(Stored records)
++++
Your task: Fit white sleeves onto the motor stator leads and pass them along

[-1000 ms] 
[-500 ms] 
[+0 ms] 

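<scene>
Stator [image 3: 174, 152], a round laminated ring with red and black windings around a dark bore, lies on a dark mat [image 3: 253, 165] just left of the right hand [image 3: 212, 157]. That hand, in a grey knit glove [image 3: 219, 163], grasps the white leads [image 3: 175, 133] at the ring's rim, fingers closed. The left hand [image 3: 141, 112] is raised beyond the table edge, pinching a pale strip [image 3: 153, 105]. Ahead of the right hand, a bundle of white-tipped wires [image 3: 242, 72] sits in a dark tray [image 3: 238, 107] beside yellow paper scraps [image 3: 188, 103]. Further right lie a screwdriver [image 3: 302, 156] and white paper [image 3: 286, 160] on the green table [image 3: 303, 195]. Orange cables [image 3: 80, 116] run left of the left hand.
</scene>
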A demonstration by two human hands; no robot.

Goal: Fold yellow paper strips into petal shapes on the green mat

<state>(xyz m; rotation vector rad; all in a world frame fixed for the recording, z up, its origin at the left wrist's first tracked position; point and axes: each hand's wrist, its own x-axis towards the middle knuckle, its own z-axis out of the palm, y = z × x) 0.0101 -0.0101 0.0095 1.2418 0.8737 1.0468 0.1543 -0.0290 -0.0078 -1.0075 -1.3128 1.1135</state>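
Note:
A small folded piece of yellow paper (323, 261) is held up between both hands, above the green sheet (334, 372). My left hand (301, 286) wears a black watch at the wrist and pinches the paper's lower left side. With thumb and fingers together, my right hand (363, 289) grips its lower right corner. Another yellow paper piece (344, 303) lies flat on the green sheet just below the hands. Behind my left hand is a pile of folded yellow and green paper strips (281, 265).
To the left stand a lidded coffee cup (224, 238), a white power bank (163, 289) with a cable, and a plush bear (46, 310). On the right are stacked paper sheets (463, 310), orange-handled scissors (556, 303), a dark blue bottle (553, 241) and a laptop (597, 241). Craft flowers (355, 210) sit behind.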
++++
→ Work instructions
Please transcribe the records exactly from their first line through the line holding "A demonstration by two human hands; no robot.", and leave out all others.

→ Written answer
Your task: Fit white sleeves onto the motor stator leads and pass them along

[-1000 ms] 
[-500 ms] 
[+0 ms] 

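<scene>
Stator [image 3: 174, 152], a round laminated ring with red and black windings around a dark bore, lies on a dark mat [image 3: 253, 165] just left of the right hand [image 3: 212, 157]. That hand, in a grey knit glove [image 3: 219, 163], grasps the white leads [image 3: 175, 133] at the ring's rim, fingers closed. The left hand [image 3: 141, 112] is raised beyond the table edge, pinching a pale strip [image 3: 153, 105]. Ahead of the right hand, a bundle of white-tipped wires [image 3: 242, 72] sits in a dark tray [image 3: 238, 107] beside yellow paper scraps [image 3: 188, 103]. Further right lie a screwdriver [image 3: 302, 156] and white paper [image 3: 286, 160] on the green table [image 3: 303, 195]. Orange cables [image 3: 80, 116] run left of the left hand.
</scene>
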A demonstration by two human hands; no robot.

No part of the exercise remains open.